*What you have to do*: In the entries below, begin at the line with "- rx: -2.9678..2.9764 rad" and stop after the line with "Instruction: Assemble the"; output those lines exactly and omit the pictures.

*Given entries*:
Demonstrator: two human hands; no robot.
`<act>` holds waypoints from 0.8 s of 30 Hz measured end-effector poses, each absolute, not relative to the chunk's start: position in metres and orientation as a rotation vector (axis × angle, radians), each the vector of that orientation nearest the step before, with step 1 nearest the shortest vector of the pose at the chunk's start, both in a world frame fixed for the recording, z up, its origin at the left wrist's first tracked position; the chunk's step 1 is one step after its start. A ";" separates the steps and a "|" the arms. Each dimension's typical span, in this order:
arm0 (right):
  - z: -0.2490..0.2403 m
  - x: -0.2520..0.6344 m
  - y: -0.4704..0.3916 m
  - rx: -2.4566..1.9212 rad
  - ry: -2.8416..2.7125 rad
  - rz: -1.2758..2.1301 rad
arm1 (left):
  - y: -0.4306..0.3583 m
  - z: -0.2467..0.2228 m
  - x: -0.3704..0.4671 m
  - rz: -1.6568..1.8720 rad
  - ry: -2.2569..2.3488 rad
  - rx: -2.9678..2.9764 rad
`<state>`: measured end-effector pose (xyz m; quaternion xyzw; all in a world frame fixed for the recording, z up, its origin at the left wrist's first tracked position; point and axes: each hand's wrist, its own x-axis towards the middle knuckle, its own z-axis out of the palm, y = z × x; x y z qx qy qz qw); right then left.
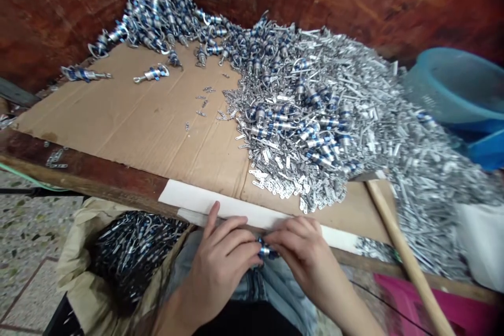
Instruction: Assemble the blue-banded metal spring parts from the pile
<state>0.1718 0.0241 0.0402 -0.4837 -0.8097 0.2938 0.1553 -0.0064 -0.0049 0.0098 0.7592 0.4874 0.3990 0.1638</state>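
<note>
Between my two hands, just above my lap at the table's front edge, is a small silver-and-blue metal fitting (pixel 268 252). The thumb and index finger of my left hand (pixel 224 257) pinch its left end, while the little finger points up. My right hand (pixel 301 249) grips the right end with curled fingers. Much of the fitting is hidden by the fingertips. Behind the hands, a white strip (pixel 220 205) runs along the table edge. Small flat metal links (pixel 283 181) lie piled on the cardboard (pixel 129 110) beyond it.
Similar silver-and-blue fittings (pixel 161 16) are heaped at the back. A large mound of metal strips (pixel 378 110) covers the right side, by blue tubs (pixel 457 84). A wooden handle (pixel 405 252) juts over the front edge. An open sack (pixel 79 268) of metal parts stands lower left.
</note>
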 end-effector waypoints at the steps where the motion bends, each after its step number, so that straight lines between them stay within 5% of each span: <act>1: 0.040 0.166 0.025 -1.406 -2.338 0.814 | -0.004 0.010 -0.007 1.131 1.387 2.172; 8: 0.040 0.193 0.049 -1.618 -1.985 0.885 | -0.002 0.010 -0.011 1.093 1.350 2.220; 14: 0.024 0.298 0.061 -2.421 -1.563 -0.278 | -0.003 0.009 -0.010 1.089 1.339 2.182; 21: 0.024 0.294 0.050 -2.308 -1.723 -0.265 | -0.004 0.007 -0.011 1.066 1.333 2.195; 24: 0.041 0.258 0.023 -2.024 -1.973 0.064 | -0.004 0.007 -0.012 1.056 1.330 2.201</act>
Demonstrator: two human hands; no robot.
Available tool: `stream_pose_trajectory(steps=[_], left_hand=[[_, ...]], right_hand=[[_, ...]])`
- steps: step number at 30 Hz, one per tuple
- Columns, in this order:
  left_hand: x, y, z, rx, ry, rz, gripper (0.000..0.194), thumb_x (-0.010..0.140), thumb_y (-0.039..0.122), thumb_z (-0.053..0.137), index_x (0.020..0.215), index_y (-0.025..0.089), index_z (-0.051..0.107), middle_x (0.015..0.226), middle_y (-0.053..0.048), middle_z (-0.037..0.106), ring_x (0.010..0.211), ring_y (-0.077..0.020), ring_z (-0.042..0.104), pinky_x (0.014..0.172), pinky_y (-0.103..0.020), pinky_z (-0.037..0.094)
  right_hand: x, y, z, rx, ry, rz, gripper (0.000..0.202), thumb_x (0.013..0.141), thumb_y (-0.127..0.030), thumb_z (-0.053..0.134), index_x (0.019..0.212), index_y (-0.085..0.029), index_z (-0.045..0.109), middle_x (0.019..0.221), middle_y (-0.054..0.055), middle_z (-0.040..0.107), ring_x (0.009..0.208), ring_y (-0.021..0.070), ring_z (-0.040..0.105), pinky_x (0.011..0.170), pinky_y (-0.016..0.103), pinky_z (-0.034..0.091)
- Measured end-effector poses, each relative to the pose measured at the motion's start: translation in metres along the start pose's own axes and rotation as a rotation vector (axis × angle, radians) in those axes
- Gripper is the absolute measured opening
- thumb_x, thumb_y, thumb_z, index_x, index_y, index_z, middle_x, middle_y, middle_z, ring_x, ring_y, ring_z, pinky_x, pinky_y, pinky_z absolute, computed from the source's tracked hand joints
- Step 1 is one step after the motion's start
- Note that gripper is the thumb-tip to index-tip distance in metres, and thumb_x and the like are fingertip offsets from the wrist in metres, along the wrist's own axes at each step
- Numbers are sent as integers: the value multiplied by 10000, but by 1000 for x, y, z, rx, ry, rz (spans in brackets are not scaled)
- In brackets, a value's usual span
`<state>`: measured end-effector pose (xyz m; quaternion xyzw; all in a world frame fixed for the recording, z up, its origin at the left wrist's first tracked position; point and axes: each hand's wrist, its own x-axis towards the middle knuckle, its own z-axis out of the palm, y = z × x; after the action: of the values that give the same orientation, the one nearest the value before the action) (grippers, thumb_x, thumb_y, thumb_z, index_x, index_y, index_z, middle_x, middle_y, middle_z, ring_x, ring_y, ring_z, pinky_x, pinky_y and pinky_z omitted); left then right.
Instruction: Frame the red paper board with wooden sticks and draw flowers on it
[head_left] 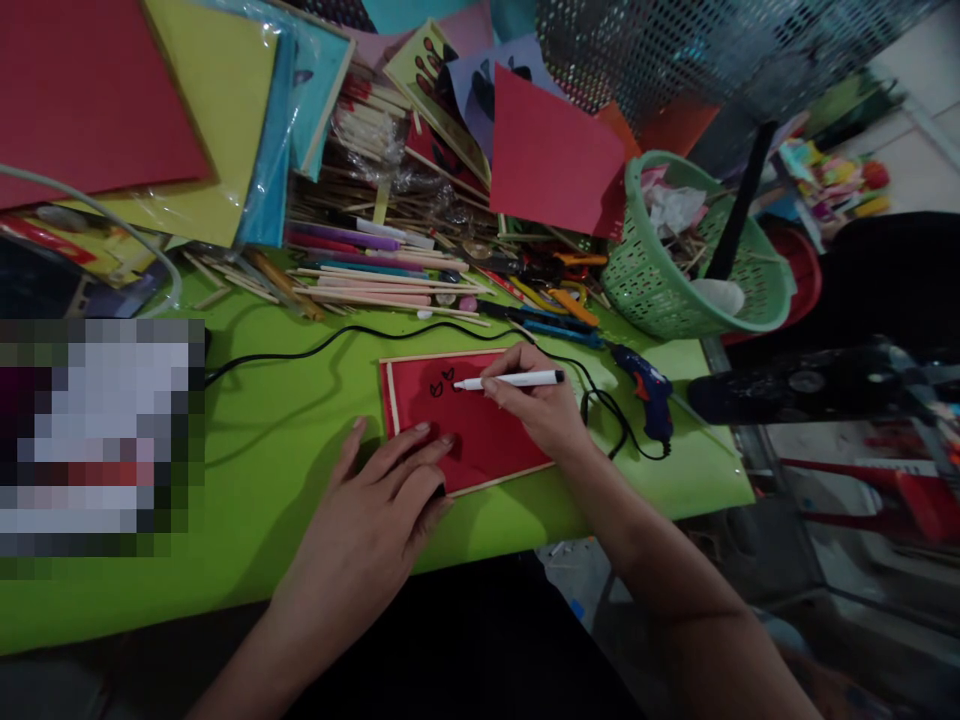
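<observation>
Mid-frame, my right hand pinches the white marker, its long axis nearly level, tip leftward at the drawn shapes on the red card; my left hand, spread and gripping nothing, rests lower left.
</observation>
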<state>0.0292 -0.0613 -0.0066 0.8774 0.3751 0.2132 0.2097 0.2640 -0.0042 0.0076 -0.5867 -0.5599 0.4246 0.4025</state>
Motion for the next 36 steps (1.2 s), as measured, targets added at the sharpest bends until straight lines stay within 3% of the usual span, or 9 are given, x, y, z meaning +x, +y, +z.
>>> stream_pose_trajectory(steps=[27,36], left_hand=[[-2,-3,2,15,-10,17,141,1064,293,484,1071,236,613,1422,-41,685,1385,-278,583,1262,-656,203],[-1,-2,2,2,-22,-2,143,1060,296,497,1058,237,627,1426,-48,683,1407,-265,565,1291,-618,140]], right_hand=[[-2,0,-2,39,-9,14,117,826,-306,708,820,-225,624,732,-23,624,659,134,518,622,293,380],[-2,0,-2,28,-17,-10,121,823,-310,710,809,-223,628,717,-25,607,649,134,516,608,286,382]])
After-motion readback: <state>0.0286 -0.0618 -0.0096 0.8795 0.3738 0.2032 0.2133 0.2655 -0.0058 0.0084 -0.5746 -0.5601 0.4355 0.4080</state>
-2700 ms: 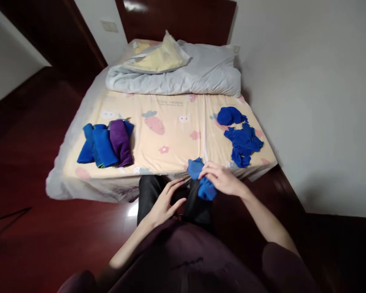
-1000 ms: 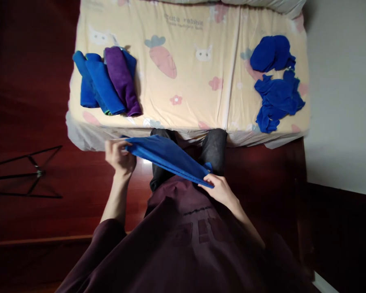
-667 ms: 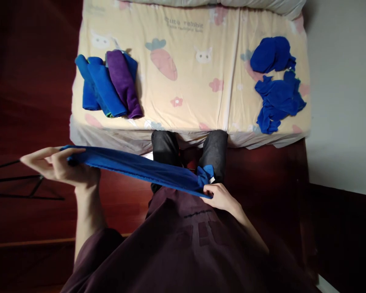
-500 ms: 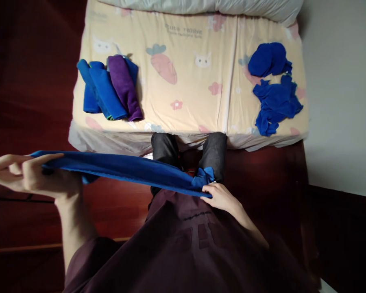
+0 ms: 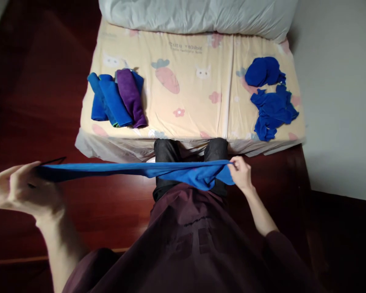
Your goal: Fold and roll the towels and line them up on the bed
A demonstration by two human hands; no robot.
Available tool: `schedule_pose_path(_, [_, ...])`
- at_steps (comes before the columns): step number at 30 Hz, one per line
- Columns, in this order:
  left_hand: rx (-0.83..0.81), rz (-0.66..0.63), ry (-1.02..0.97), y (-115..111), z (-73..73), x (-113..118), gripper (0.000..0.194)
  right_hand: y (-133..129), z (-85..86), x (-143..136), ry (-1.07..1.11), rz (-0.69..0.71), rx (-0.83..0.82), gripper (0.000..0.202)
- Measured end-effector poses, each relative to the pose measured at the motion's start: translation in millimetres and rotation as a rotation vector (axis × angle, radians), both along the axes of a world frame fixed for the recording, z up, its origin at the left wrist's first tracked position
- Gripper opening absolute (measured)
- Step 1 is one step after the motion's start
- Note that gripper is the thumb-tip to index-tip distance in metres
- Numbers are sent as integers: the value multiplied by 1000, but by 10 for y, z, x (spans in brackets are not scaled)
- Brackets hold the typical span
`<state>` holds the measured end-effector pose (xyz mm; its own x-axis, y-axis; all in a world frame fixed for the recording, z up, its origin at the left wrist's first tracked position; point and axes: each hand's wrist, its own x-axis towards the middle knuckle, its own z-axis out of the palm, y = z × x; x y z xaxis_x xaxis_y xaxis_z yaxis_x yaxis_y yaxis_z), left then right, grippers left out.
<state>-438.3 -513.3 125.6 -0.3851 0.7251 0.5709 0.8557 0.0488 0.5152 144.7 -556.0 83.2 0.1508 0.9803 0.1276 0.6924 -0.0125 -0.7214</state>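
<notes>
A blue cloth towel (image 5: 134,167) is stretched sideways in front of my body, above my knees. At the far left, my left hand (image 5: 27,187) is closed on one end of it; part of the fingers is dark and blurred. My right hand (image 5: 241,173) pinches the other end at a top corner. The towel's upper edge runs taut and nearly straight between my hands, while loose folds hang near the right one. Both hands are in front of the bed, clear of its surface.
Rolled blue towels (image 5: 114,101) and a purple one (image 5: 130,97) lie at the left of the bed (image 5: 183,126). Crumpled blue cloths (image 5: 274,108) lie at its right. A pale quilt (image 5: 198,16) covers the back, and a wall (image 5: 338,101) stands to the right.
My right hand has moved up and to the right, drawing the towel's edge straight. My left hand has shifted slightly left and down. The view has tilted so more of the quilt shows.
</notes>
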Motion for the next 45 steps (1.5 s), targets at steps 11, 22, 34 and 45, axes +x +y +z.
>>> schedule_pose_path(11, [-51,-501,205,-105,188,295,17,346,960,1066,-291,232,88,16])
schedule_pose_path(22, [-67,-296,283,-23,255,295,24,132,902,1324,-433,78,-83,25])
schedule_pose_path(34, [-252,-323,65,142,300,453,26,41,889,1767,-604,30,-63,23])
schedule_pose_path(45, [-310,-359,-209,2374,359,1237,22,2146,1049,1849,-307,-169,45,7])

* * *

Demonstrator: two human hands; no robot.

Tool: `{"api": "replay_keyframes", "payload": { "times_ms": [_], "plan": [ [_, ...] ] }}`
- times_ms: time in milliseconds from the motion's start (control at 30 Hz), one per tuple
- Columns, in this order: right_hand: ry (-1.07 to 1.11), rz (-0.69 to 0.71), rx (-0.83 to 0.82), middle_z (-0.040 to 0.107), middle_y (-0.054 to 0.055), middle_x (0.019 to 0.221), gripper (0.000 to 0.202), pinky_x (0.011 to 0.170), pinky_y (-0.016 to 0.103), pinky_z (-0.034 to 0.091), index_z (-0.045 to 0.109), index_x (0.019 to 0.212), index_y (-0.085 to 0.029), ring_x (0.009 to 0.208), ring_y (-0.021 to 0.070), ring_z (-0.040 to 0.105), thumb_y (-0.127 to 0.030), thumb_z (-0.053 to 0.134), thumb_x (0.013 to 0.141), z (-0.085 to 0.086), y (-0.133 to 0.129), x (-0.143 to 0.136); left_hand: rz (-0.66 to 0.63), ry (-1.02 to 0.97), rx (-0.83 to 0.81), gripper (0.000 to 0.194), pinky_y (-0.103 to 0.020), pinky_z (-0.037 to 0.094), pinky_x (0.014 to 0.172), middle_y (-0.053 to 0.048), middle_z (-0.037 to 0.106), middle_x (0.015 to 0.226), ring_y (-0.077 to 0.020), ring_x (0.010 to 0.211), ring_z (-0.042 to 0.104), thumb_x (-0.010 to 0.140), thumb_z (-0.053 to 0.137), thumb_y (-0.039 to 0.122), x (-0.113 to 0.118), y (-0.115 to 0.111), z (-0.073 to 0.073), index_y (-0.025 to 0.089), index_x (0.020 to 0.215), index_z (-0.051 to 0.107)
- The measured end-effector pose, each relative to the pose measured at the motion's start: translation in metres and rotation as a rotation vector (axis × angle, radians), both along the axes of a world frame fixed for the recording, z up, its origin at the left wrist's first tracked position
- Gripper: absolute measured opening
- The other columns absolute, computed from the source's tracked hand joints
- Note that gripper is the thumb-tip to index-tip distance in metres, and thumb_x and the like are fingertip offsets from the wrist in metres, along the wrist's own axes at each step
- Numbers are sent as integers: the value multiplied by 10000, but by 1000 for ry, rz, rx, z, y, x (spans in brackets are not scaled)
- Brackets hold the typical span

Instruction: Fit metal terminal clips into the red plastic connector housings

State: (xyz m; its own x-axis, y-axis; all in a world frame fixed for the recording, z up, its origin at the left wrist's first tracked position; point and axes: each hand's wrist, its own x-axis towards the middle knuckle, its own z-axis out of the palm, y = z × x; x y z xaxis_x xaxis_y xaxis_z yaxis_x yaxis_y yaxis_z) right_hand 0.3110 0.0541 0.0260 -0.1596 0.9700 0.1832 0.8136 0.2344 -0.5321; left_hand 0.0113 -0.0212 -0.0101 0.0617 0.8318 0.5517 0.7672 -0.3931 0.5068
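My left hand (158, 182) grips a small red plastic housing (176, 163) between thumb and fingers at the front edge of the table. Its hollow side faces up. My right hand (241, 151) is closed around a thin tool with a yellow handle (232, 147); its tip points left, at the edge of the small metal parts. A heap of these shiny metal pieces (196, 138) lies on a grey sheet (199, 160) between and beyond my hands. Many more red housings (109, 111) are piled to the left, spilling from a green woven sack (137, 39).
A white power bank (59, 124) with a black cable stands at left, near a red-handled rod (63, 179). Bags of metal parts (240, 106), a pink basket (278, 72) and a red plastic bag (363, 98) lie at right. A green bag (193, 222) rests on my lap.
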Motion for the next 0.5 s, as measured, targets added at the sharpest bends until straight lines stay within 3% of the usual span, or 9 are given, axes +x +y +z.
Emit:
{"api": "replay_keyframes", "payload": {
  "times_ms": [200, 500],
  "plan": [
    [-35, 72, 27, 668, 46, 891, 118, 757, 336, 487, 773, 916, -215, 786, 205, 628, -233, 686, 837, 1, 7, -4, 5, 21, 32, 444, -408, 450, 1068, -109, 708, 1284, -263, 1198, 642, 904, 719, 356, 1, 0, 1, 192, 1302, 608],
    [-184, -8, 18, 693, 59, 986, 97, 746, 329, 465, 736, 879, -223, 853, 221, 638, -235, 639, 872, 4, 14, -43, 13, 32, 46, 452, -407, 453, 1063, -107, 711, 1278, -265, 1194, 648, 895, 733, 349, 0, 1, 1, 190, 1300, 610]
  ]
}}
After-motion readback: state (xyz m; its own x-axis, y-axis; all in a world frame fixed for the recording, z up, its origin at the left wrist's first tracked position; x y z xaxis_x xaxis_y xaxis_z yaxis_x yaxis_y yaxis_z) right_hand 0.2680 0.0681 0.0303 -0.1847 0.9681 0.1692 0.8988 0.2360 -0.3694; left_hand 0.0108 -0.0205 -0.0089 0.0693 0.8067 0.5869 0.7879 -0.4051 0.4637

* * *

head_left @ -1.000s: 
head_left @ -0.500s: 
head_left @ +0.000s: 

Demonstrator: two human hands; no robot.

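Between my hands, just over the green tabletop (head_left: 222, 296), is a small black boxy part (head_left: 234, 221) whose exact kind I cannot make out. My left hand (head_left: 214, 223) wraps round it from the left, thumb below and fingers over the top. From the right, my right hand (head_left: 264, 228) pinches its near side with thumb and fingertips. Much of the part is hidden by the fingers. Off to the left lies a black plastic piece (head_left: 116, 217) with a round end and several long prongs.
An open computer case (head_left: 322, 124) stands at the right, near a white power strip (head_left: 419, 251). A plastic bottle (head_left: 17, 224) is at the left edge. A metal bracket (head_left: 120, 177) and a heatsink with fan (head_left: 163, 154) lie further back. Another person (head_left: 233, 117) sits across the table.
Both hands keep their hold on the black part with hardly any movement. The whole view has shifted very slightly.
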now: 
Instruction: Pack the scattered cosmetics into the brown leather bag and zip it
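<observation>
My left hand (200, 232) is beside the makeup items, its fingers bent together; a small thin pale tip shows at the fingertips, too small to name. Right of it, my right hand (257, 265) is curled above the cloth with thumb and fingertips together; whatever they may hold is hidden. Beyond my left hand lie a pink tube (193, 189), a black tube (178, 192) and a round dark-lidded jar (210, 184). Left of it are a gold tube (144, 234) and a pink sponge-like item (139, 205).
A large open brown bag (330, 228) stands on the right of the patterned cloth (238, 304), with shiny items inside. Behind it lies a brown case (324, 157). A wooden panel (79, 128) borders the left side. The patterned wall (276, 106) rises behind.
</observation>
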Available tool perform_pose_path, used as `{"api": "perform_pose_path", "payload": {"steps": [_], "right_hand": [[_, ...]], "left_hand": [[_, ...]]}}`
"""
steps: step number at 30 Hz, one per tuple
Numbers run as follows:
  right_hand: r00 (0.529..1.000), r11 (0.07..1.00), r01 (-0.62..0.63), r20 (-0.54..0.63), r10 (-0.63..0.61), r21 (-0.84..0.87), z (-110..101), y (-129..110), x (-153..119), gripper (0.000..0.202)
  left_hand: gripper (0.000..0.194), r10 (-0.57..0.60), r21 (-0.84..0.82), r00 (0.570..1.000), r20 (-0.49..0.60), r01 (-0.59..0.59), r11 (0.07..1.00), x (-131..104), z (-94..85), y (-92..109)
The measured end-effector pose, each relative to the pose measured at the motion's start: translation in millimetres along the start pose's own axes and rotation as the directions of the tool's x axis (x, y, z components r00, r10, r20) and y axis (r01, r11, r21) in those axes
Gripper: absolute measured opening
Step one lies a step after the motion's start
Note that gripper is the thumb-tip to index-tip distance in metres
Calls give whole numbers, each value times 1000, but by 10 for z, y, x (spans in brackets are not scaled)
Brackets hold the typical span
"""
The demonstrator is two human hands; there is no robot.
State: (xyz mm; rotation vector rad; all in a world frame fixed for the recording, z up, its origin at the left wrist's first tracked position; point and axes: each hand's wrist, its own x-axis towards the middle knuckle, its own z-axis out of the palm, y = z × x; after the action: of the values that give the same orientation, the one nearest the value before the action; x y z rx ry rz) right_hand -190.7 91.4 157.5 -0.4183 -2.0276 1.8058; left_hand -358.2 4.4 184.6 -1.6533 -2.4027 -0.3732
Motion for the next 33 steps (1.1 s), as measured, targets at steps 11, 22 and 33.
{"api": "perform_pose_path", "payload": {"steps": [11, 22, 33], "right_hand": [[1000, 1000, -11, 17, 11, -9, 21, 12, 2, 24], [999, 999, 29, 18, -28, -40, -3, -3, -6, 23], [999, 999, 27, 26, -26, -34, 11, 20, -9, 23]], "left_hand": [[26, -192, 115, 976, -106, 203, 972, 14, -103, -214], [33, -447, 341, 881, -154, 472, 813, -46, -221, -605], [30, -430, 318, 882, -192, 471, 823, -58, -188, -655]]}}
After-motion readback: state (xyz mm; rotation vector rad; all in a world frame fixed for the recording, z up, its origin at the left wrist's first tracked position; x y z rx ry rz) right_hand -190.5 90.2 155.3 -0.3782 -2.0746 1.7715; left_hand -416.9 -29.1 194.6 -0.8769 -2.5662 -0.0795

*Solution to this problem*:
  - rx: -2.9678..2.9764 rad
`<state>`: measured end-effector pose (xyz m; quaternion xyzw; all in a world frame fixed for the recording, z up, its origin at the left wrist's first tracked position; point and axes: each hand's wrist, its own x-axis towards the middle knuckle, its own z-axis out of the palm, y = z × x; x y z qx qy qz qw); right then left.
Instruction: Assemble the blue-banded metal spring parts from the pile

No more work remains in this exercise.